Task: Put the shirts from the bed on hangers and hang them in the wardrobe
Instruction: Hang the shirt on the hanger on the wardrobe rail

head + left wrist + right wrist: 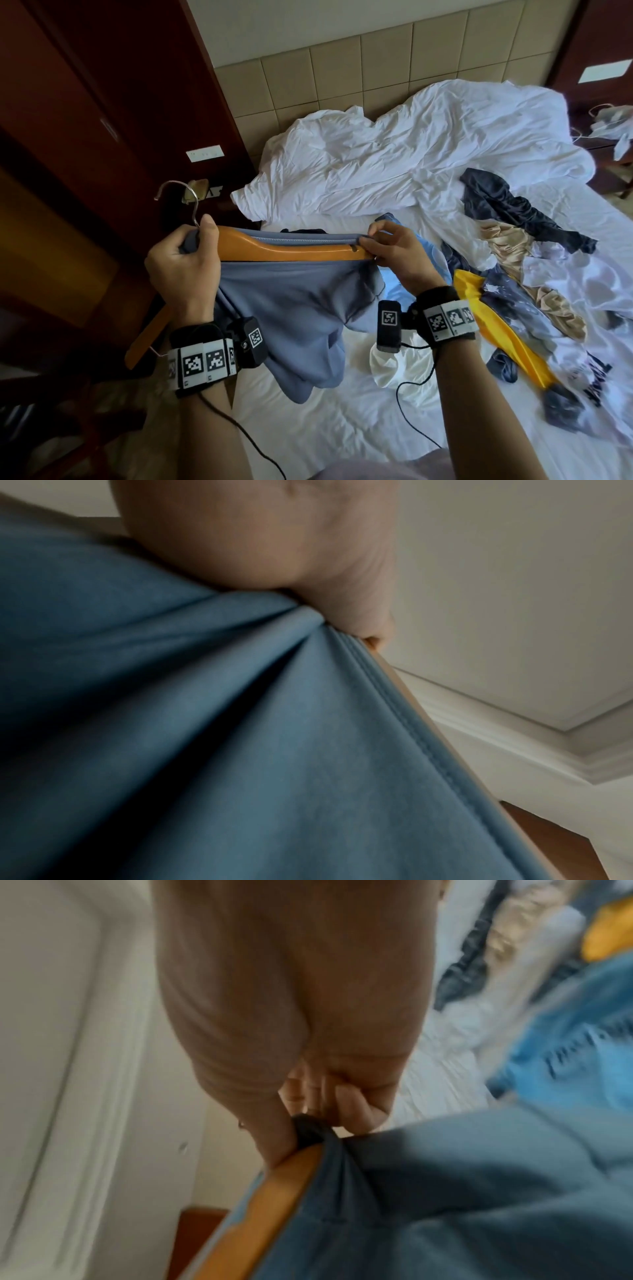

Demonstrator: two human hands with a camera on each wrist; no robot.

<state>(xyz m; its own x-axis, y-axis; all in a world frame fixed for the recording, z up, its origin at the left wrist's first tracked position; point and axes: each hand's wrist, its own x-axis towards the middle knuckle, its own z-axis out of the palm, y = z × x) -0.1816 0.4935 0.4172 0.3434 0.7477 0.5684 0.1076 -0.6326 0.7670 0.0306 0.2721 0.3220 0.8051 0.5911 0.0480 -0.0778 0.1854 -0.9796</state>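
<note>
I hold an orange wooden hanger (294,249) level above the bed, with a grey-blue shirt (294,308) draped around it. My left hand (186,260) grips the hanger's middle below the metal hook (181,198), bunching the shirt fabric (240,723) with it. My right hand (387,250) pinches the shirt's edge at the hanger's right end (274,1199). The shirt hangs down between my wrists. More shirts lie on the bed at the right: a dark one (507,209), a beige one (503,236), a yellow one (493,322) and a light blue one (424,253).
A crumpled white duvet (411,154) covers the far part of the bed (342,411). Dark red-brown wardrobe panels (85,102) stand at the left. A second wooden hanger end (147,335) shows below my left wrist. A bedside table (609,137) stands at the far right.
</note>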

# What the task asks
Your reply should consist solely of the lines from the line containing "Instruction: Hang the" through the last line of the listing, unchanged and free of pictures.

# Worked solution
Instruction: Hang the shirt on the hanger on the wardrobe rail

head + left wrist + right wrist: 

Demonstrator: two human hands with a camera on each wrist; no robot.

<state>(xyz m; its own x-axis, y-axis; all in a world frame fixed for the recording, z up, its origin at the left wrist's first tracked position; point and axes: each hand's wrist, its own x-axis towards the middle knuckle, its own z-axis out of the palm, y = z × x) -0.1816 0.4935 0.4172 0.3434 0.7477 0.5684 0.1076 -0.6326 0.7670 0.0306 0.2721 0.3220 0.8051 0.5911 0.0480 -0.0778 0.1854 -0.9796</state>
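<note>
I hold an orange wooden hanger (294,249) level above the bed, with a grey-blue shirt (294,308) draped around it. My left hand (186,260) grips the hanger's middle below the metal hook (181,198), bunching the shirt fabric (240,723) with it. My right hand (387,250) pinches the shirt's edge at the hanger's right end (274,1199). The shirt hangs down between my wrists. More shirts lie on the bed at the right: a dark one (507,209), a beige one (503,236), a yellow one (493,322) and a light blue one (424,253).
A crumpled white duvet (411,154) covers the far part of the bed (342,411). Dark red-brown wardrobe panels (85,102) stand at the left. A second wooden hanger end (147,335) shows below my left wrist. A bedside table (609,137) stands at the far right.
</note>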

Nothing more belongs to the answer.